The Conference was attended by our member Per GAHRTON. You can find here below his article published on the June 2019 FMA Bulletin.

A DISCUSSION ON MIGRATION IN RABAT
Mission report

Morocco is unquestionably a country of strategic significance to the EU in many respects. That is particularly true with regard to migration, which was one reason why the Université Internationale in Rabat wished to have an EU speaker at its conference on ‘International Migration and Human Rights in the Mediterranean’ on 14 February. As the person chosen under the FMA’s Campus programme to take on this role, I tried to outline the EU’s current policies on migration and human rights. Coming from Sweden, it was also natural for me to mention the crisis in 2015, when Sweden accepted 170 000 asylumseekers, as against the normal figure of 30,000 – 40,000, while other EU countries  closed their borders, built walls and in addition torpedoed the European Commission’s proposal for an equitable distribution of refugees. I observed that cooperation between EU and MENA (Middle Eastern and North African) countries was important in order to deal with migration in a humanitarian manner and in accordance with international law. At the same time, I was aware that cooperation between the EU and Morocco is by no means uncomplicated. On 12 February, while I was in Morocco, the European Parliament approved by 415 votes to 189, with 49 abstentions, a fisheries agreement with Morocco which was also intended to apply to fisheries off Western Sahara, even though the Court of Justice of the EU had ruled that an EU agreement with Morocco must not apply to Western Sahara. The decision was welcomed wholeheartedly in the Moroccan media and I was asked whether it should not be interpreted as a de facto recognition that Western Sahara belonged to Morocco. But on the European Commission’s website (12 February) it was stated that the agreement did not constitute a recognition of Moroccan sovereignty over the territory of Western Sahara. On the other hand, it was stressed that Morocco was obliged to report to the EU that the agreement, under which the EU was to pay Morocco EUR 160 million over four years, was benefitting Western Sahara economically.

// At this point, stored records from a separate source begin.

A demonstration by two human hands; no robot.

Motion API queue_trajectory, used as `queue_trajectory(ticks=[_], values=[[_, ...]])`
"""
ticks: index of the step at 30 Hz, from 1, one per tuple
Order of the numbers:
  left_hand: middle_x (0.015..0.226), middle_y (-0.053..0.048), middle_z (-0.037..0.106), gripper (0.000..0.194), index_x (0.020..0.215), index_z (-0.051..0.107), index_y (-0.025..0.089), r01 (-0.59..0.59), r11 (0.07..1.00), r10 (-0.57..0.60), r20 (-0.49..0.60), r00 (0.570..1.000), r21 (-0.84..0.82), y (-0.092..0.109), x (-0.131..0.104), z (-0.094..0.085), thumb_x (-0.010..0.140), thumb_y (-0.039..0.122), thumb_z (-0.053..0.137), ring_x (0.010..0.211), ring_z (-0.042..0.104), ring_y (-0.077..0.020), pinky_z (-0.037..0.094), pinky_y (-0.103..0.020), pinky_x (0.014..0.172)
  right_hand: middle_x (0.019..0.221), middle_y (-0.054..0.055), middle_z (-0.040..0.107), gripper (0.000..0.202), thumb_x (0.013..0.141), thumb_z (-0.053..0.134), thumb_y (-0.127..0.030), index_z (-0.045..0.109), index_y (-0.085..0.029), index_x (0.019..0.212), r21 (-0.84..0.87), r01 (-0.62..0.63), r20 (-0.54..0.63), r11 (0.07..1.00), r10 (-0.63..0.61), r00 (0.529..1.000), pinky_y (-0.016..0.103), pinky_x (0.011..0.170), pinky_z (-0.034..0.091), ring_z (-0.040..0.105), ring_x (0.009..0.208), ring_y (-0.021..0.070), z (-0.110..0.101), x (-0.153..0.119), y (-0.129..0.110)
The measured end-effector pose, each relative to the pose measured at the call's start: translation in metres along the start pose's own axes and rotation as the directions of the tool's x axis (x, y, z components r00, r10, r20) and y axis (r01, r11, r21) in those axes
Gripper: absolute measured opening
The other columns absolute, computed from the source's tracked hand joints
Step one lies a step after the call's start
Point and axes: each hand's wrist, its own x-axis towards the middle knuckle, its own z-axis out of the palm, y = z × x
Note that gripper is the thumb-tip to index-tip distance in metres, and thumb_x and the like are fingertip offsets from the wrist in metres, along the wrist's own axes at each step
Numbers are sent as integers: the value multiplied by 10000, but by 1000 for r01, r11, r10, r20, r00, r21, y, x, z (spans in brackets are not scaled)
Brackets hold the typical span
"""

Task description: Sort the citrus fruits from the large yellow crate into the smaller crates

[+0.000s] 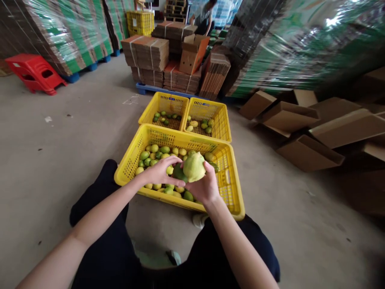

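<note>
Right hand (206, 185): cupped under and around a large pale yellow-green fruit (194, 166), fingers closed on it from below and from the right; the palm is hidden behind the fruit. Left hand (160, 170): fingers stretched across to the fruit's left side, tips touching it; a darker green fruit (178, 173) shows between the two hands, and which hand holds it cannot be told. Both hands are over the near yellow crate (131, 165), which is part-filled with green and yellow fruit, many hidden under the hands. Beyond it, touching, two smaller yellow crates (223, 116) with few fruit. Bundled flat cartons (152, 52) behind; a person at the top edge, cut off and blurred. Red stool (34, 72) far left.
</note>
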Motion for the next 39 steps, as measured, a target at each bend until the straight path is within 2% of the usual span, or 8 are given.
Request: queue_trajectory(ticks=[6, 9, 15, 22, 26, 30, 35, 39], values=[[1267, -146, 672, 638, 1195, 681, 196, -127, 991, 132, -121, 984, 42, 2, 1, 2, 645, 412, 922, 1198, 645, -295, 512, -472, 1060, 919, 91, 723, 473, 838, 444, -677, 632, -252, 930, -1, 106, -125, 994, -105, 986, 459, 790, 568, 692, 902, 297, -9, 5, -2], [1240, -121, 700, 593, 1266, 644, 224, -126, 984, 153, -230, 961, 127, 5, -1, 1, 741, 386, 866, 1153, 670, -270, 541, -453, 1028, 950, 83, 720, 429, 805, 586, -646, 626, -242, 944, -175, 220, -233, 960, -257, 938, 456, 817, 563, 685, 888, 283, -18, 8, -5], [1242, -98, 696, 458, 1293, 617, 248, -232, 914, 343, -331, 879, 332, 6, -2, -1, 862, 299, 764, 1177, 663, -249, 544, -433, 1041, 1030, 78, 663, 433, 678, 866, -408, 649, -221, 1003, -823, 349, -128, 448, -745, 655, 456, 901, 554, 641, 996, 274, -21, 6, 3], [1266, -88, 687, 476, 1355, 578, 271, -331, 860, 462, -314, 829, 389, 6, -2, -3, 906, 161, 690, 1200, 655, -220, 548, -398, 1038, 1155, 94, 630, 430, 799, 790, -341, 615, -248, 1181, -837, 446, -7, 317, -821, 572, 483, 954, 564, 625, 1116, 277, -20, 10, 16], [1243, -92, 702, 467, 1315, 617, 254, -279, 897, 391, -319, 864, 342, 10, -4, -4, 867, 238, 751, 1173, 666, -237, 549, -397, 1025, 1182, 88, 645, 482, 758, 824, -357, 628, -259, 1188, -790, 449, -65, 418, -785, 616, 493, 979, 547, 622, 1141, 284, -19, 9, 15], [1187, -121, 719, 639, 1250, 643, 191, -24, 1000, 18, -301, 953, -19, 14, -3, -6, 706, 434, 874, 1062, 699, -269, 592, -359, 873, 1069, 47, 713, 476, 740, 826, -454, 655, -257, 1138, -540, 384, -204, 749, -559, 804, 393, 819, 605, 689, 943, 239, -16, 6, 9], [944, -130, 741, 602, 982, 681, 124, 238, 807, -326, -71, 943, -541, 14, 1, -5, 731, 665, 761, 824, 724, -244, 576, -303, 680, 677, 21, 688, 470, 734, 749, -665, 691, -203, 795, -127, 108, -233, 986, -136, 963, 265, 421, 512, 637, 569, 183, -12, 8, 3], [690, -111, 698, 592, 778, 680, 121, 381, 679, -425, 87, 901, -628, 11, 2, -3, 799, 713, 660, 568, 659, -186, 513, -279, 550, 486, 12, 599, 534, 727, 710, -719, 664, -190, 669, 43, -111, -182, 993, 117, 976, 264, 300, 416, 524, 350, 148, -14, 13, 7]])
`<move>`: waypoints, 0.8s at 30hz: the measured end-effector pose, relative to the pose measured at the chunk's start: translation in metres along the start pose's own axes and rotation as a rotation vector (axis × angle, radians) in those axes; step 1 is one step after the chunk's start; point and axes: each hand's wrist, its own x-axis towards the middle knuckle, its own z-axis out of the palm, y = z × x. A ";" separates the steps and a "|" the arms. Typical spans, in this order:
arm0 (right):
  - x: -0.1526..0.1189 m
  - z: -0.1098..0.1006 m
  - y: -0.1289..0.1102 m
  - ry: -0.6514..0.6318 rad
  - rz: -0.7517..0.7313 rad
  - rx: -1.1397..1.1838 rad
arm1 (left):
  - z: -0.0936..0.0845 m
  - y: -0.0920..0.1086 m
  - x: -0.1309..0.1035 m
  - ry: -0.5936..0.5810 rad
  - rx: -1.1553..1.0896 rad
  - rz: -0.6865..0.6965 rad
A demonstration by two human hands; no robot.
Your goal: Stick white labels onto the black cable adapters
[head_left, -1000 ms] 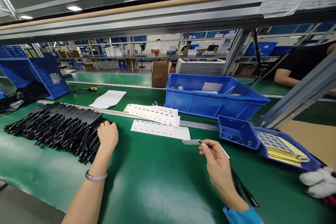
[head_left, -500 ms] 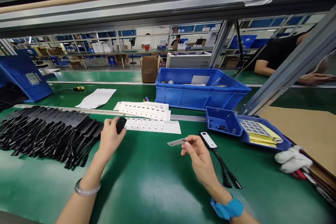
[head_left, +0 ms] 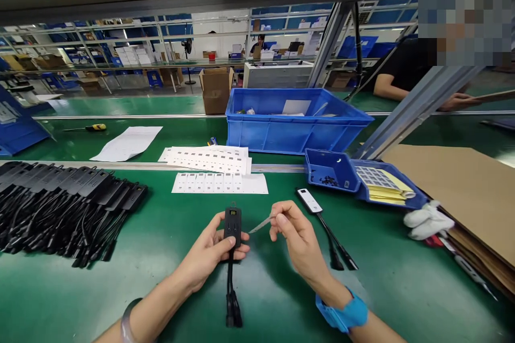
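Head view of a green table (head_left: 193, 257). The left hand (head_left: 213, 249) holds a small black controller (head_left: 233, 225) upright above the table, its grip closed around the body with the thumb laid across the lower front; a lit display shows near the controller's top, and its two black cables (head_left: 231, 295) hang down to plugs resting on the table. The right hand (head_left: 295, 236), wearing a blue wrist strap (head_left: 341, 312), pinches a thin grey label strip (head_left: 260, 224) between thumb and forefinger; the strip's free end points toward the controller and lies just beside it, and whether they touch cannot be told. A second controller with a white face (head_left: 309, 200) lies on the table just beyond the right hand, its cables trailing toward the near edge. At left, a row of black controllers with cables (head_left: 64, 198) is laid out in overlapping order. White label sheets (head_left: 220, 183) lie beyond the hands, with more sheets stacked behind them. At right stand a large blue bin (head_left: 281, 136) and a small blue tray (head_left: 332, 170) holding small dark parts, beside yellow-backed sheets (head_left: 384, 185). White gloves (head_left: 427, 220) rest near a brown cardboard sheet (head_left: 462, 182). Another person's arm (head_left: 396, 91) rests across the far line.
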 end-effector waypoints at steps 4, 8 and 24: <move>0.001 0.002 -0.007 -0.035 0.033 0.016 | 0.003 -0.004 0.000 -0.034 -0.018 -0.041; 0.002 0.007 -0.014 -0.064 0.097 -0.021 | 0.007 -0.011 0.000 -0.066 -0.035 -0.078; -0.006 0.015 -0.006 -0.089 0.198 -0.093 | 0.013 -0.013 -0.003 -0.198 -0.111 -0.136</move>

With regard to Sweden, Al-Adath Al-Maghribiya stated that Sweden had supported the Polisario Front previously, but had backtracked, and representatives of Sweden’s Foreign Ministry now absolutely denied that there was any plan to recognise the Sahrawi Republic.

So what is the true state of affairs? Is not the whole EU in the process of backtracking from its united position on the UN’s demand for a referendum on the status of Western Sahara? Where Sweden is concerned, many people suspect that a deal has been done: two Swedish governments, one conservative and the other red-green, have disregarded the Swedish Parliament’s decision of 2012 to recognise the Sahrawi Republic, while Morocco has entered into cooperation with Sweden to take back the hundreds of Moroccan street children who suddenly turned up in Stockholm a year or two ago.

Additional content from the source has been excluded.